Everyone's heard of open heart surgery but closed heart surgery could one day be just as ubiquitous, according to research from the Universities of Michigan and Minnesota in the FASEB Journal.

According to the U.S. Centers for Disease Control and Prevention, heart failure is a condition where the heart cannot pump enough blood and oxygen to meet the needs of other body organs. Approximately 5 million people in the United States have heart failure, about 550,000 new cases are diagnosed each year, and more than 287,000 people in the United States die each year of heart failure.

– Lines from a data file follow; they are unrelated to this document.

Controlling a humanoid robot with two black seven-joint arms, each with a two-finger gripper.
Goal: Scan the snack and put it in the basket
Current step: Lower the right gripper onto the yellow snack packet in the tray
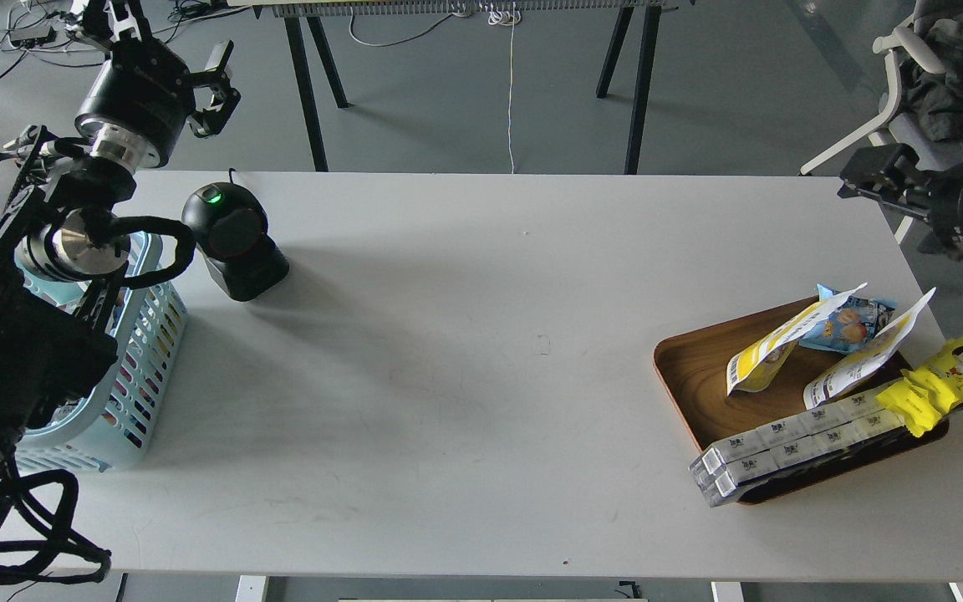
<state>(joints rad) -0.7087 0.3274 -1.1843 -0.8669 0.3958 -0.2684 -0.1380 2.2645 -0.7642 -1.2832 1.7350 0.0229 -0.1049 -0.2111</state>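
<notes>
Two snack pouches lean in the brown wooden tray (690, 376) at the right: one with a yellow lower half (761, 351), and a mostly white one (862, 355) beside it. The light blue basket (143, 368) stands at the table's left edge, partly hidden by my left arm. My left gripper (216, 84) is open and empty, high beyond the table's far left corner. My right gripper (870, 177) is small and dark off the table's far right corner, well above the tray; its fingers cannot be told apart.
A black barcode scanner (235, 242) with a green light stands right of the basket. The tray also holds a small blue bag (853, 322), a long bright-yellow pack (945, 376) and a long white boxed pack (791, 447) over its front rim.
</notes>
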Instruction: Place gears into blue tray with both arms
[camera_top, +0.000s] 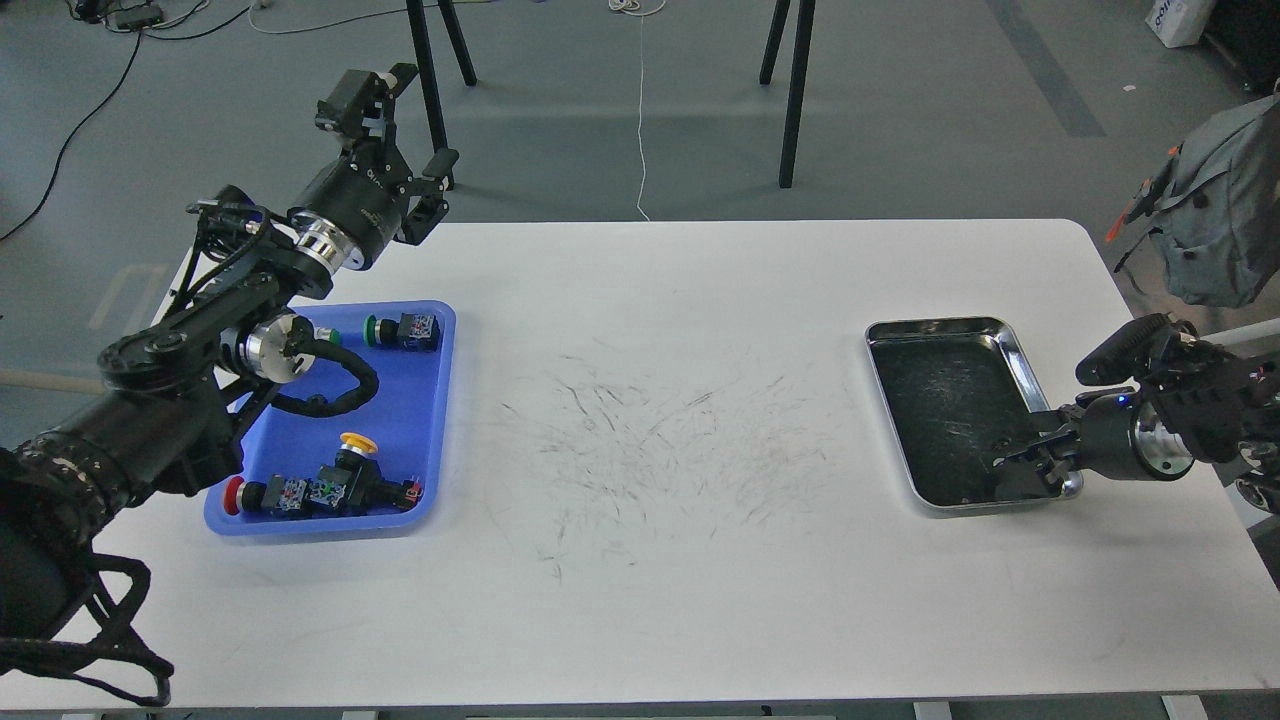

The most common causes of heart failure are coronary artery disease, hypertension or high blood pressure, and diabetes.

Current treatments usually involve three to four medicines: ACE inhibitors, diuretics, digoxin, and beta blockers.  Like those drug cocktails of today, gene therapy could be used to improve an ailing heart's ability to contract properly.

Todd J. Herron, Ph.D., one of the researchers involved in the study and research assistant professor of molecular and integrative physiology at the University of Michigan and colleagues treated heart muscle cells from the failing hearts of rabbits and humans with a virus (adenovirus) modified to carry a gene which produces a protein that enables heart cells to contract normally (fast molecular motor) or a gene that becomes active in failing hearts, which is believed to be part of the body's way of coping with its perilous situation (slow molecular motor).

Heart cells treated with the gene to express the fast molecular motor contracted better, while those treated with the gene to express the slow molecular motor were unaffected. 

Current clinical agents and treatments focus on the amount of calcium available for contraction, which can provide short-term cardiac benefits, but are associated with an increased mortality in the long-term.

Results from this study show that calcium-independent treatments could have implications for heart diseases associated with depressed heart function, due to the effectiveness of fast molecular motor gene transfer on the improved contractions of human heart muscle cells.